◆ TASK ITEM ◆
Print the listing below exactly.

◆ COLLECTED DATA ◆
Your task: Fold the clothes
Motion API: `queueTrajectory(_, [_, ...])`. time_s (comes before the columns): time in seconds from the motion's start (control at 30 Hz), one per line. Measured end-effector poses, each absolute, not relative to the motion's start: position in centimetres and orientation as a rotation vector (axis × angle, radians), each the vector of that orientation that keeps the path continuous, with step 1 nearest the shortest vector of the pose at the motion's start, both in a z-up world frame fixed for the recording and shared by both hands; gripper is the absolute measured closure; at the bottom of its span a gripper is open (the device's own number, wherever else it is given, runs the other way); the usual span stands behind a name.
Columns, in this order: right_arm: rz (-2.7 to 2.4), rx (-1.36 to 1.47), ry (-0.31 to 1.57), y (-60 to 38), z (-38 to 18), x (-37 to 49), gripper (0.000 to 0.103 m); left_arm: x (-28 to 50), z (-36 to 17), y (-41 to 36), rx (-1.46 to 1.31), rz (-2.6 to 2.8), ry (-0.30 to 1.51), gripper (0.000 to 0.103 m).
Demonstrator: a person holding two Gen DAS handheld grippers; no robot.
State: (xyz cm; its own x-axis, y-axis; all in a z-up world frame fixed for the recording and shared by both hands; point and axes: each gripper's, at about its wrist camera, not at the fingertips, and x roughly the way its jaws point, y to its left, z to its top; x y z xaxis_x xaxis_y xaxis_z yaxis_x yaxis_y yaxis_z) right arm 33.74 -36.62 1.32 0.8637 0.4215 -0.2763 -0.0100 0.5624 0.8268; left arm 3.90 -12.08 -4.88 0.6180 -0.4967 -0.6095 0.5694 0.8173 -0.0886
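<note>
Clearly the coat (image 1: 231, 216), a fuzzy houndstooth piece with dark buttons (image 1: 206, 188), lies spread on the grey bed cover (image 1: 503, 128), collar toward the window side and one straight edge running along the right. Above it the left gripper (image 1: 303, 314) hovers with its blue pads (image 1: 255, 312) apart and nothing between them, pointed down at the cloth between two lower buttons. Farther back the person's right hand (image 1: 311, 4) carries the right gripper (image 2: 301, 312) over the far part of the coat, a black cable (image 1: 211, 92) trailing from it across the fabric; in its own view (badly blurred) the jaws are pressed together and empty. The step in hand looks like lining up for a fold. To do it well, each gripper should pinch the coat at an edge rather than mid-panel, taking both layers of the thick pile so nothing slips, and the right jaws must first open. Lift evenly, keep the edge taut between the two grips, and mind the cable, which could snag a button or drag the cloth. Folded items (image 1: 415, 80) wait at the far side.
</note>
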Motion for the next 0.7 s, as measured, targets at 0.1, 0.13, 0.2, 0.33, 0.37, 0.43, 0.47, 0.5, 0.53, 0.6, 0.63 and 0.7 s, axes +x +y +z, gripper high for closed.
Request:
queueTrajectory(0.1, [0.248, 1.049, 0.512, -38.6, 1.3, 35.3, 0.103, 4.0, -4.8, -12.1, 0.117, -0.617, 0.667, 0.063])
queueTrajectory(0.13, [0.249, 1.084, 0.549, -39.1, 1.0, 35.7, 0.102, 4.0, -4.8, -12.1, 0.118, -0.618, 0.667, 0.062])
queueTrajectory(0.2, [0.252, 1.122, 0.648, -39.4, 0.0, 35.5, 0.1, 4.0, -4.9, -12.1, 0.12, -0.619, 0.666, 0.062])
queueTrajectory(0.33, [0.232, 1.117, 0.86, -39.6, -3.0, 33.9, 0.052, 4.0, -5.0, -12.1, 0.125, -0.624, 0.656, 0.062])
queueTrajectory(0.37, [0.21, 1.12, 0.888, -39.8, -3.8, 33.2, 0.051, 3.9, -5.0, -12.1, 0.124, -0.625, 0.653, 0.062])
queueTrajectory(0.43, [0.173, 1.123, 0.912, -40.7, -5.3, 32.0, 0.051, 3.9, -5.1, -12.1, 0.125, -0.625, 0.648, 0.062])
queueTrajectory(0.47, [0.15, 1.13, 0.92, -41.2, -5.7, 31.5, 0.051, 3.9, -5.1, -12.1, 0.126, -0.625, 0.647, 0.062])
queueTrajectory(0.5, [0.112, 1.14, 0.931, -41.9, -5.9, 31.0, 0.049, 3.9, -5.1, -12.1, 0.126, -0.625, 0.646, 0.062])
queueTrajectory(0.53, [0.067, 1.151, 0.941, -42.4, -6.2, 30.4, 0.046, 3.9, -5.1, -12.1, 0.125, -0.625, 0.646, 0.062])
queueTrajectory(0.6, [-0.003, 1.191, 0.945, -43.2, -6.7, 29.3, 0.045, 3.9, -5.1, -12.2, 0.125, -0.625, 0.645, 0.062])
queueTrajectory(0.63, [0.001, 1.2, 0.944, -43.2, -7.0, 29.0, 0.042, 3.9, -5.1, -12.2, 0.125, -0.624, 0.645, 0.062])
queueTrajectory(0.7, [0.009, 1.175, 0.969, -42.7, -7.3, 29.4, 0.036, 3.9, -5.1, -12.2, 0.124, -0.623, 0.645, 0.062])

◆ RESULT OF THIS EXERCISE ◆
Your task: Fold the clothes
Motion API: `queueTrajectory(_, [_, ...])`. time_s (comes before the columns): time in seconds from the motion's start (control at 30 Hz), one per line. Measured end-effector poses, each absolute, not relative to the motion's start: position in centimetres and orientation as a rotation vector (axis × angle, radians), each the vector of that orientation that keeps the path continuous, with step 1 nearest the shortest vector of the pose at the motion's start, both in a z-up world frame fixed for the recording and shared by both hands; gripper is the absolute measured closure; at the bottom of its span a gripper is open (the device's own number, wherever else it is given, runs the other way); the usual span stands behind a name.
Columns, in this order: right_arm: rz (-2.7 to 2.4), rx (-1.36 to 1.47), ry (-0.31 to 1.57), y (-60 to 38), z (-38 to 18), x (-37 to 49), gripper (0.000 to 0.103 m); left_arm: x (-28 to 50), z (-36 to 17), y (-41 to 36), rx (-1.46 to 1.31), rz (-2.6 to 2.8), ry (-0.30 to 1.51), gripper (0.000 to 0.103 m).
Demonstrator: a person holding two Gen DAS handheld grippers; no robot.
State: (xyz cm; its own x-axis, y-axis; all in a z-up world frame fixed for the recording and shared by both hands; point and axes: each gripper's, at about its wrist camera, not at the fingertips, and x roughly the way its jaws point, y to its left, z to its top; x y z xaxis_x xaxis_y xaxis_z yaxis_x yaxis_y yaxis_z) right arm 33.74 -36.62 1.32 0.8637 0.4215 -0.2763 -0.0100 0.5624 0.8268; left arm 3.90 -12.08 -4.88 0.6180 -0.4967 -0.6095 0.5694 0.8173 -0.0886
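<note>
Clearly the coat (image 1: 231, 216), a fuzzy houndstooth piece with dark buttons (image 1: 206, 188), lies spread on the grey bed cover (image 1: 503, 128), collar toward the window side and one straight edge running along the right. Above it the left gripper (image 1: 303, 314) hovers with its blue pads (image 1: 255, 312) apart and nothing between them, pointed down at the cloth between two lower buttons. Farther back the person's right hand (image 1: 311, 4) carries the right gripper (image 2: 301, 312) over the far part of the coat, a black cable (image 1: 211, 92) trailing from it across the fabric; in its own view (badly blurred) the jaws are pressed together and empty. The step in hand looks like lining up for a fold. To do it well, each gripper should pinch the coat at an edge rather than mid-panel, taking both layers of the thick pile so nothing slips, and the right jaws must first open. Lift evenly, keep the edge taut between the two grips, and mind the cable, which could snag a button or drag the cloth. Folded items (image 1: 415, 80) wait at the far side.
</note>
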Motion for the next 0.7 s, as measured, targets at 0.1, 0.13, 0.2, 0.33, 0.37, 0.43, 0.47, 0.5, 0.53, 0.6, 0.63 and 0.7 s, axes +x +y +z, gripper high for closed.
Request:
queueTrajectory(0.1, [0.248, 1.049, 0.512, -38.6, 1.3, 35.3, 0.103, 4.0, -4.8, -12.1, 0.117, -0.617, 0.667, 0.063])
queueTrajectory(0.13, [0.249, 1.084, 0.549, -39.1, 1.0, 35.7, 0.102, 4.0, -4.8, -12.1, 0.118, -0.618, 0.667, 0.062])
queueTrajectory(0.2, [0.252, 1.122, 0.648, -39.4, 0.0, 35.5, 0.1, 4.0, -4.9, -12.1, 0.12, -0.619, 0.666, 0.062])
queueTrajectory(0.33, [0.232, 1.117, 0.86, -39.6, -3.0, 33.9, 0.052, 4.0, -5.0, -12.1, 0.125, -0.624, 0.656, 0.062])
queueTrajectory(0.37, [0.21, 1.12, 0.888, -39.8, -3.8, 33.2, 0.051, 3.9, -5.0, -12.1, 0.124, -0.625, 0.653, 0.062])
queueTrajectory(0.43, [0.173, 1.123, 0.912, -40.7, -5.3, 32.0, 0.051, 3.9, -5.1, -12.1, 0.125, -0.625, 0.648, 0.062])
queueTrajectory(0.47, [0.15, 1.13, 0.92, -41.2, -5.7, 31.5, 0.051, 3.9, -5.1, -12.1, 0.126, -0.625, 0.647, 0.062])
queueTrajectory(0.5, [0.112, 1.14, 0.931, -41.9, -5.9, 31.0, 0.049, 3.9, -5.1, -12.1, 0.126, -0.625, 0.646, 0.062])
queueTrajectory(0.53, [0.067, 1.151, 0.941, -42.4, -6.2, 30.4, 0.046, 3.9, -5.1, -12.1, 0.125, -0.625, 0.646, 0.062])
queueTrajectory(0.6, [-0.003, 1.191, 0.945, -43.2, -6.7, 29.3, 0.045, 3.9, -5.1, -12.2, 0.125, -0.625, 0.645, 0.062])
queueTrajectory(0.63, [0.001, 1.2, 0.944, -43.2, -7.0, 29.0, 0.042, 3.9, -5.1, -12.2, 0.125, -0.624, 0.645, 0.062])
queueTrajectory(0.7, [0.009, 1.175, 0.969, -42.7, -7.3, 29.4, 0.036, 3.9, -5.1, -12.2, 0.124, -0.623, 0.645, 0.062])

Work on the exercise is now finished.